Le réseau d’alerte avancé : Un projet lié à l’héritage environnemental

Vidéo / Le 28 novembre 2013

  

Le réseau d’alerte avancé, ou réseau DEW, était une chaîne de stations radars de l’Alaska à l’Islande, en passant par le Canada et le Groenland.

Les Américains croyaient que le réseau DEW pourrait détecter les bombardiers menaçant les villes nord‑américaines depuis le pôle Nord.

Au début des années 50, les Américains décident qu’ils doivent se doter d’une chaîne de stations radars dans l’Arctique afin de détecter des bombardiers ennemis provenant du pôle Nord. Ils demandent au gouvernement canadien de collaborer avec eux. Par contre, celui-ci vient de construire deux lignes et n’a plus les moyens d’en construire une autre. Il donne donc aux Américains l’accès à son territoire, pourvu que ceux‑ci paient la construction de la ligne.

Le projet de construction du réseau DEW était le plus important projet technique au monde. Il nécessitait plus de 30 000 tonnes de matériel, livré par navire ou par avion. L’ensemble du projet a été achevé en moins de trois ans.

Le réseau n’est plus en service depuis la fin des années 80, car la technologie a changé. Les Canadiens et les Américains ont compris la nécessité d’une nouvelle chaîne de stations radars. Ainsi, le Système d’alerte du Nord est né. En 1989, lorsque les deux pays ont commandé des études environnementales, nous avons constaté que les anciens sites posaient des risques pour l’environnement.

Le protocole d’assainissement des sites a été établi avec d’autres ministères et les habitants du Nord pour définir le risque que posaient les sites du réseau. Le risque, qui s’étendait sur un rayon de 10 kilomètres autour des sites, était causé par la contamination des sols et le contenu des décharges. Les sites ne présentaient en fait qu’un risque environnemental à long terme, la contamination des sols n’étant pas inquiétante. Par contre, il y aura des effets à long terme sur l’écosystème et la santé humaine. 

Le projet d’assainissement, mené par la Défense nationale, a été mis sur pied au début des années 90 et visait à assainir les anciens sites du réseau afin de stopper la contamination. Le site DYE‑Main, à l’extrémité est de l’île de Baffin, était le plus grand des 21 sites et servait de centre de communication et de services sectoriels. À une certaine époque, il accueillait 200 personnes.

Lors des travaux de nettoyage, les vieux bâtiments ont été détruits et les matières dangereuses retirées. Nous avons construit une décharge, nivelé et amélioré les décharges existantes, ramassé les débris dispersés, puis nous nous sommes retirés des lieux de façon à ne pas détruire le pergélisol ou causer de l’érosion.

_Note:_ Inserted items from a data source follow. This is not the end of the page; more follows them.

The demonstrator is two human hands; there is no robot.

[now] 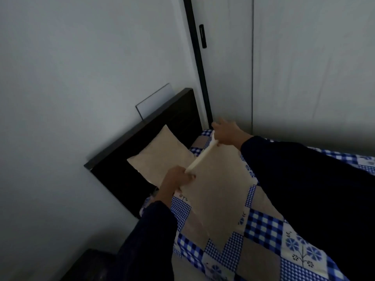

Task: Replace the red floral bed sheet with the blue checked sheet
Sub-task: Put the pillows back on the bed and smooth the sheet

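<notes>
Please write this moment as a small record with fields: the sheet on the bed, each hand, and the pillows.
sheet on bed: blue checked sheet, covering the bed
left hand: grips the near corner of the held pillow
right hand: grips the far corner of the same edge
held pillow: beige, its top edge raised, over the sheet
second pillow: beige, leaning against the dark headboard

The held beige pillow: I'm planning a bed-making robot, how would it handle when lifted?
Probably floppy: the pillow hangs limp from its top edge. Likely light, since the left hand and right hand carry it by that edge alone. Being soft cloth, it should not roll or break.
</notes>
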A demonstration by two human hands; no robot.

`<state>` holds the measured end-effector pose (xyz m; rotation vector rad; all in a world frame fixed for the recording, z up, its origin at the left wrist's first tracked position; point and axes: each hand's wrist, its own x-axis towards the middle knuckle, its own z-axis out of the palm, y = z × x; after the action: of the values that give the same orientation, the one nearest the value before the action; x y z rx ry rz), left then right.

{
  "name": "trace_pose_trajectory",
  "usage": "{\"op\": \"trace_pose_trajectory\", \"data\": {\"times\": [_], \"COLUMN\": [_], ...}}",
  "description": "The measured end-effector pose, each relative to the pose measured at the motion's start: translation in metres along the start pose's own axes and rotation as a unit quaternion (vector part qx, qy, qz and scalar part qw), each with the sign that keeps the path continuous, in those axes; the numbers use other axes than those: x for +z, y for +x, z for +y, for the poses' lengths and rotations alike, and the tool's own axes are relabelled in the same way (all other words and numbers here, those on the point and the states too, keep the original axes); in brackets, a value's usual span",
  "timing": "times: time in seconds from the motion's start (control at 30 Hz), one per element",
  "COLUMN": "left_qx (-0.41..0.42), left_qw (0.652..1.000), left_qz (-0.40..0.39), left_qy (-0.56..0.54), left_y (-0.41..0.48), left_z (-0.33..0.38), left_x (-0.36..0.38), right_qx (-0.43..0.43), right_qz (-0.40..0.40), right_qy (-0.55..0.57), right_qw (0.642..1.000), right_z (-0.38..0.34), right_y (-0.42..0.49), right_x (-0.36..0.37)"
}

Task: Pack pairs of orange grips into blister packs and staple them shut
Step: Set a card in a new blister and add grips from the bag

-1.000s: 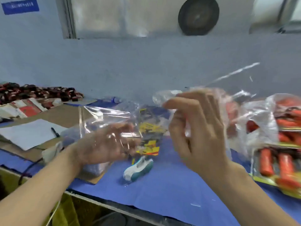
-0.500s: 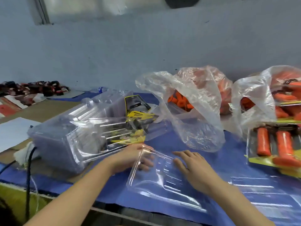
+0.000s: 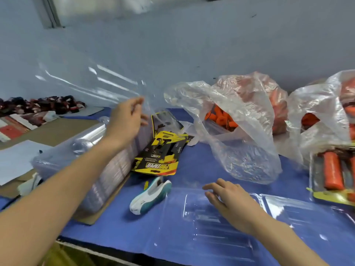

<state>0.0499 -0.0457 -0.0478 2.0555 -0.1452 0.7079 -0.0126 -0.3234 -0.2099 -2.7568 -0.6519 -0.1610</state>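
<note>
A blue-covered bench [image 3: 119, 227] stands against a pale wall. An opened clear blister pack [image 3: 207, 221] lies flat near its front edge, glossy and empty. The right hand [image 3: 230, 202] rests on it, fingers spread loose. The left hand [image 3: 126, 120] is raised, pinching a clear plastic sheet [image 3: 99, 83]. Orange grips [image 3: 221, 120] sit in a bag [image 3: 240, 135] behind.

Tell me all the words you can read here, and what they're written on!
"PRO TAPER": on the topmost yellow and black card, upside down as seen from here.
Small print on the same card: too small to read.
Red and white papers at far left: too blurred to read.
Stapler: no readable words.
</note>
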Motion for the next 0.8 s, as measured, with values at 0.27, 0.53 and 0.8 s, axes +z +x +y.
{"op": "trace_pose_trajectory", "data": {"times": [0.27, 0.53, 0.8], "left_qx": [-0.139, -0.291, -0.18], "left_qw": [0.953, 0.895, 0.98], "left_qz": [0.193, 0.132, -0.081], "left_qy": [-0.189, -0.31, -0.011], "left_y": [0.024, 0.009, -0.019], "left_z": [-0.006, -0.027, -0.026], "left_x": [-0.023, 0.001, 0.009], "right_qx": [-0.007, -0.007, -0.002], "right_qz": [-0.005, -0.028, 0.0], "right_qy": [-0.002, -0.04, -0.018], "right_qw": [1.0, 0.999, 1.0], "right_z": [-0.011, -0.018, -0.015], "right_y": [0.006, 0.005, -0.001], "right_x": [0.002, -0.003, -0.003]}}
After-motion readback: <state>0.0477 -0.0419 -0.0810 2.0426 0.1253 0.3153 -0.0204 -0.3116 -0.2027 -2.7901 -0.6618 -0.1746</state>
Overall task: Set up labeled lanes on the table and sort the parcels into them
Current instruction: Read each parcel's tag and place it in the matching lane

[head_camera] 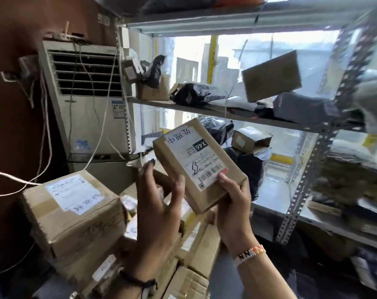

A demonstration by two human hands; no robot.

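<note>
**Small brown cardboard parcel [196, 169] held up**

The right hand [233, 203] grips its near corner, thumb on the white label, parcel tilted. The left hand [159, 203] stands just beside it, fingers spread and straight; whether it touches I cannot tell. Left of that hand sits a large brown cardboard box [73, 212]. Beyond both hands, a grey metal shelf rack [302, 190] bears black plastic bags [192, 93].
</note>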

Le coût de l’assainissement s’est élevé à 575 millions de dollars. Il s’agissait du plus gros projet environnemental mené par le gouvernement à l’époque.

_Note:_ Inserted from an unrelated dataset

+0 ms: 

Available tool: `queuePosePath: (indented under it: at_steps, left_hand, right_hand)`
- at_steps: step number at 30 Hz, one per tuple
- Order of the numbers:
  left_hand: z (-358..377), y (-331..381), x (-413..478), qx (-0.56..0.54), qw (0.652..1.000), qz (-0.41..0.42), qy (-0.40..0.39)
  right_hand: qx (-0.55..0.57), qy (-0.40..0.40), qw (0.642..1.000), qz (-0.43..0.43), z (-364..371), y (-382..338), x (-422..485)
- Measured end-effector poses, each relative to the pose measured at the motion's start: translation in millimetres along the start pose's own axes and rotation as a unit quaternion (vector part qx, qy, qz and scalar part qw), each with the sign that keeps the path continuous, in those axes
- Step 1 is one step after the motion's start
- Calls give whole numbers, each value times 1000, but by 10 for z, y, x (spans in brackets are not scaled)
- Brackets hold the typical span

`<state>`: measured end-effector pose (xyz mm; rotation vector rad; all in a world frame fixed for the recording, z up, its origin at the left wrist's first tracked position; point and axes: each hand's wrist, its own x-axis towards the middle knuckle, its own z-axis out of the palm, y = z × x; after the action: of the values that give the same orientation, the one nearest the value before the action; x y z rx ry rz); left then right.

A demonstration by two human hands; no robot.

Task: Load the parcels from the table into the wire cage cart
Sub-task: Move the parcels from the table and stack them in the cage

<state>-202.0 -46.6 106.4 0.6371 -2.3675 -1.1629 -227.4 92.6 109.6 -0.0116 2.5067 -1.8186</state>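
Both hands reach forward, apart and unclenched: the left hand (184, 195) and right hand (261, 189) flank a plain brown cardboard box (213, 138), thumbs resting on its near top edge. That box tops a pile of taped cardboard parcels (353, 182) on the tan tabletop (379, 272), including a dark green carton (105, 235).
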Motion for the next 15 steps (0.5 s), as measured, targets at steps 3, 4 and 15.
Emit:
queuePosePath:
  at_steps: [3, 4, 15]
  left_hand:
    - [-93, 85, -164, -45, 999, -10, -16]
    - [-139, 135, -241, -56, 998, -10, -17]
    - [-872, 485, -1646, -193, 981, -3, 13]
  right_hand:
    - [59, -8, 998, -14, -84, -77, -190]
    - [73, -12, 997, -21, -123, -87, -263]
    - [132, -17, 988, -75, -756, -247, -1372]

Beaucoup d’intervenants ont participé au projet d’assainissement; Santé Canada, Affaires indiennes et du Nord Canada et Environnement Canada ont été mis à contribution. Mais les partenaires clés étaient les Inuits et les Inu-via-luites. Ces derniers ont collaboré aux travaux de construction et de nettoyage, dans un réel esprit de partenariat.

Tous les sites sont maintenant nettoyés. Et nous avons créé un programme de surveillance pour vérifier annuellement chacun des sites pendant 5 ans. Si aucune contamination n’est relevée après cinq ans, nous retournerons sur les lieux périodiquement pour nous assurer qu’il n’y a toujours aucun danger pour l’environnement.

Les travailleurs qui ont participé au projet sont très fiers de leur travail. En tant que Canadiens, nous devrions être fiers d’avoir corrigé un problème afin qu’il n’y ait plus de répercussions néfastes sur l’environnement.